Vector Database Tutorial using Pinecone: the new generation database for AI
Table of contents
No headings in the article.
The amount of unstructured data has significantly increased nowadays with the difficulty of analyzing, and the requirement of specific tools because most data tools cannot ingest it.
The structured data is stored with predefined relationships between tables and columns while in unstructured data like images, video, text and audio there can not be any predefined relationship because not every two images or texts would have the same relation between them.
This unstructured data can be converted to embedding vectors to make it useful for the analysis of the data. Machine learning and deep learning models can help us by transforming unstructured data into vector embeddings. The meaning of embedding is a mapping of a discrete, categorical variable to a vector of continuous numbers. Embeddings are low-dimensional, learned continuous vector representations of discrete variables that describe complex data as numerical values in different dimensions. The embeddings overcome the traditional way of the label and one-hot encoding of the categorical data.
In simple terms vector databases are tools that allow searching through unstructured data effectively using vector embeddings rather than some human-generated labels. Vector embeddings can represent unstructured data features like a component inside an image, select frames in a video, or select a window in audio. These embeddings make searching across data simple.

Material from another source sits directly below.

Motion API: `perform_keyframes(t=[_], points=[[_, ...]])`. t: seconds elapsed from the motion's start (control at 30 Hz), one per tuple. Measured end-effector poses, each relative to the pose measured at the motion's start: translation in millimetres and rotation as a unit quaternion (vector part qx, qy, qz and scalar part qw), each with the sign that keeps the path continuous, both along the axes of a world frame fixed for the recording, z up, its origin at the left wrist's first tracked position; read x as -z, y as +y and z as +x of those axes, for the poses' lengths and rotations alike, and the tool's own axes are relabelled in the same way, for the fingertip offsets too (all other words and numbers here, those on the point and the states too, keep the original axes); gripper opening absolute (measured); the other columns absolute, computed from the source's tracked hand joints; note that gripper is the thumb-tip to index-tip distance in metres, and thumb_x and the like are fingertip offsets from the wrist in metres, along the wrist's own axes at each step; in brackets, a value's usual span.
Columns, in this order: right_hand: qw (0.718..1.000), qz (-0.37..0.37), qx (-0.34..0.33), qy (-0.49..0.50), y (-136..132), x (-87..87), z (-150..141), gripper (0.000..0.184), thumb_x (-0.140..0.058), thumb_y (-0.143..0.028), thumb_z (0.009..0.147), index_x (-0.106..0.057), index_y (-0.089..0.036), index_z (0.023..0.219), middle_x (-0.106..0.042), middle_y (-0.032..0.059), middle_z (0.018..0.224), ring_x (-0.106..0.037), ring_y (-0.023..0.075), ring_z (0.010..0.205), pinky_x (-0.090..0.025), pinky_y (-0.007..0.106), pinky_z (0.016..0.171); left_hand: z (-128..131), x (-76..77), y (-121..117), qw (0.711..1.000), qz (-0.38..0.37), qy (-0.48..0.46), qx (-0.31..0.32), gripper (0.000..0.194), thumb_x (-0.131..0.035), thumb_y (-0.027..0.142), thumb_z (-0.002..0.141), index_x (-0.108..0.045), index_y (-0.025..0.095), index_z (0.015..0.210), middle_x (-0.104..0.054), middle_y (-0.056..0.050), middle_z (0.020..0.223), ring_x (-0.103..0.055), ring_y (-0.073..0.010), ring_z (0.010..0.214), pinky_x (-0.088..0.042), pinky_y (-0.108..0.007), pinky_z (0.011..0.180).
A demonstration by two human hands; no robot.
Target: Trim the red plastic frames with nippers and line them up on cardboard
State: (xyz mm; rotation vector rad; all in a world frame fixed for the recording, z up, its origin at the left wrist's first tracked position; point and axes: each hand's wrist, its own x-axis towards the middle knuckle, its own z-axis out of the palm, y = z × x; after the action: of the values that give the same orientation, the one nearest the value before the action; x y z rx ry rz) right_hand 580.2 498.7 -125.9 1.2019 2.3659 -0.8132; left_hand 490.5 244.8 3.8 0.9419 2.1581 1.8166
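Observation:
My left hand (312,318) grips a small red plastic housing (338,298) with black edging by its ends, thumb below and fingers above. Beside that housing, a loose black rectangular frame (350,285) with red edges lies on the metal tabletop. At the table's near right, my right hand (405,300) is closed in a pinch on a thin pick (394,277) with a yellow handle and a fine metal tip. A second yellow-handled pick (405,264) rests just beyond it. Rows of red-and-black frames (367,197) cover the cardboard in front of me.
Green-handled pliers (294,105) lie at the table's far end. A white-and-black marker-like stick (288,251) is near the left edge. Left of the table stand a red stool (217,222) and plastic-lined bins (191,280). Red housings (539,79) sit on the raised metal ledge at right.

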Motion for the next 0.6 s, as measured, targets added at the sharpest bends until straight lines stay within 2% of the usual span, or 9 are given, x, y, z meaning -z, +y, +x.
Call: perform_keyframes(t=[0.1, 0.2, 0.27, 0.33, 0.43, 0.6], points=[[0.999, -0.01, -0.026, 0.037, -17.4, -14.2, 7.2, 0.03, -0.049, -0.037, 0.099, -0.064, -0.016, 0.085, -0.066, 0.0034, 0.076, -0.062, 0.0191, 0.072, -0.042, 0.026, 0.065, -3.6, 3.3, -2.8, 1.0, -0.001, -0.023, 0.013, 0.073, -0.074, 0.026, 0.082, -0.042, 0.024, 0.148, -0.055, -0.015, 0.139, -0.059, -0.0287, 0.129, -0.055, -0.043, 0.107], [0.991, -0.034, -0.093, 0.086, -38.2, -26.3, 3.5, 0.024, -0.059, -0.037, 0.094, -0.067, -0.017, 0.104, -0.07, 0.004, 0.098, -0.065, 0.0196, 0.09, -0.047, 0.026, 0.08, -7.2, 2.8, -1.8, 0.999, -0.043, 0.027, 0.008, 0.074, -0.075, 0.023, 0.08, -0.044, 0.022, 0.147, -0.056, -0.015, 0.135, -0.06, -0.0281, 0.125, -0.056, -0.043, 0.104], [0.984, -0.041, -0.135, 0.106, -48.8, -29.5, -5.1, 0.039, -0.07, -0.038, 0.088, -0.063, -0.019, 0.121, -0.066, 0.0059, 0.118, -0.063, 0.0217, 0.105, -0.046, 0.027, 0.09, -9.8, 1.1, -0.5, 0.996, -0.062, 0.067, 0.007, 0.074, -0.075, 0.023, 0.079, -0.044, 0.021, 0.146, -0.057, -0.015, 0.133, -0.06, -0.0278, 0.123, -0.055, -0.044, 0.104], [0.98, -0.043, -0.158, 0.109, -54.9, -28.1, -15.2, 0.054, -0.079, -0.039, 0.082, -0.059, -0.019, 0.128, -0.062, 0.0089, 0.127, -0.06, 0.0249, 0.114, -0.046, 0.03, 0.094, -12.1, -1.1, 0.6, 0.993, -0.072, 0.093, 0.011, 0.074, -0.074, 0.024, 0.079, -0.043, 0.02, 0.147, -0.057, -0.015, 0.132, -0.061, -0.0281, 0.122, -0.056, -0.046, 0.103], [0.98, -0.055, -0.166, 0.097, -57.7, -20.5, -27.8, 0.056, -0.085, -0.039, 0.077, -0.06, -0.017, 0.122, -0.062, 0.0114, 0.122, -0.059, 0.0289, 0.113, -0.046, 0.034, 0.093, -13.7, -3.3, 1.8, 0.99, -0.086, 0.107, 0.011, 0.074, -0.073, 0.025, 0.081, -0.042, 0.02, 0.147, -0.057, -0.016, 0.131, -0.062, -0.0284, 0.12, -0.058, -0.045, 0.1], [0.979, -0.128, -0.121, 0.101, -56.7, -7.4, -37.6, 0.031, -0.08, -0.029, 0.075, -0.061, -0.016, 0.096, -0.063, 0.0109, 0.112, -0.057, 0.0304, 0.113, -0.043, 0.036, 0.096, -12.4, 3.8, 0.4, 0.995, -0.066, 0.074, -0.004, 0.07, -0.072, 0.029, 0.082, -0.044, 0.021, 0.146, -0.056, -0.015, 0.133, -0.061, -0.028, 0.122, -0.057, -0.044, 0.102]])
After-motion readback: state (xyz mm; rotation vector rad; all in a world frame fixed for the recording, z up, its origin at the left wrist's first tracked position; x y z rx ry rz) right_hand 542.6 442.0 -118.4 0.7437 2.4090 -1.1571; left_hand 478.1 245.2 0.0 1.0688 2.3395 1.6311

Some use cases where the use of vector databases can increase are:
Semantic search
Semantic Textual Similarity
Image Search
Sentence and Paraphrase mining
You can look at one of my projects on Image Search which involves generating vector embeddings: https://www.kaggle.com/code/warcoder/image-search-on-landscape-pictures/edit
Now we will look at one of the vector databases "Pinecone".
According to its official website, "Pinecone makes it easy to build high-performance vector search applications. It’s a managed, cloud-native vector database with a simple API and no infrastructure hassles."
Pinecone has three core concepts:
Vector Search: It means to find items most similar to the query using vector embeddings instead of a traditional pattern or keyword matching technique.
Vector Embedding: To use pinecone one must have data consisting of vector embeddings.
Vector Database: A vector database indexes and stores vector embeddings for the management of data and retrieving it as per usage.
Pinecone basic python code structure:
"""Installing Pinecone"""
pip install pinecone-client
"""Setting up pinecone"""
import pinecone
pinecone.init(api_key="YOUR_API_KEY", environment="YOUR_ENVIRONMENT")
# To get api key visit https://app.pinecone.io/
"""Creating Index"""
pinecone.create_index("quickstart", dimension=8, metric="euclidean", pod_type="p1")
"""
An index is the highest-level organizational unit of vector data in Pinecone. More on indexes at https://docs.pinecone.io/docs/indexes
Dimension: The dimensions of the vectors
Pods are hardware units on which your pinecone services run
Metrics have three options:cosine,euclidean,dotptoduct
"""
"""Listing indexes"""
pinecone.list_indexes()
"""Accessing an index"""
index = pinecone.Index("Index-1")
"""Describing some index stats"""
index.describe_index_stats()
# if any data is stored then the output would be something like this -> {'dimension': 8, 'index_fullness': 0.0, 'namespaces': {'': {'vector_count': 5}}}
"""Inserting data using upsert"""
index.upsert([('Text',[-4.11227345e-03,5.18435985e-02,-1.14086755e-01,-1.81790709e-01,-1.98660389e-01,-2.43360624e-01,1.97100341e-01,3.32243741e-02])])
"""Deleting index"""
pinecone.delete_index("quickstart")
Some other vector databases one can look at:
Zilliz
Weaviate
Conclusion: Vector Database can change the way searching, ranking or retrieval systems work with their ability to index and store embedding vectors. So in future, we may see a rise in the use of these vector databases in many NLP and Vision-based applications.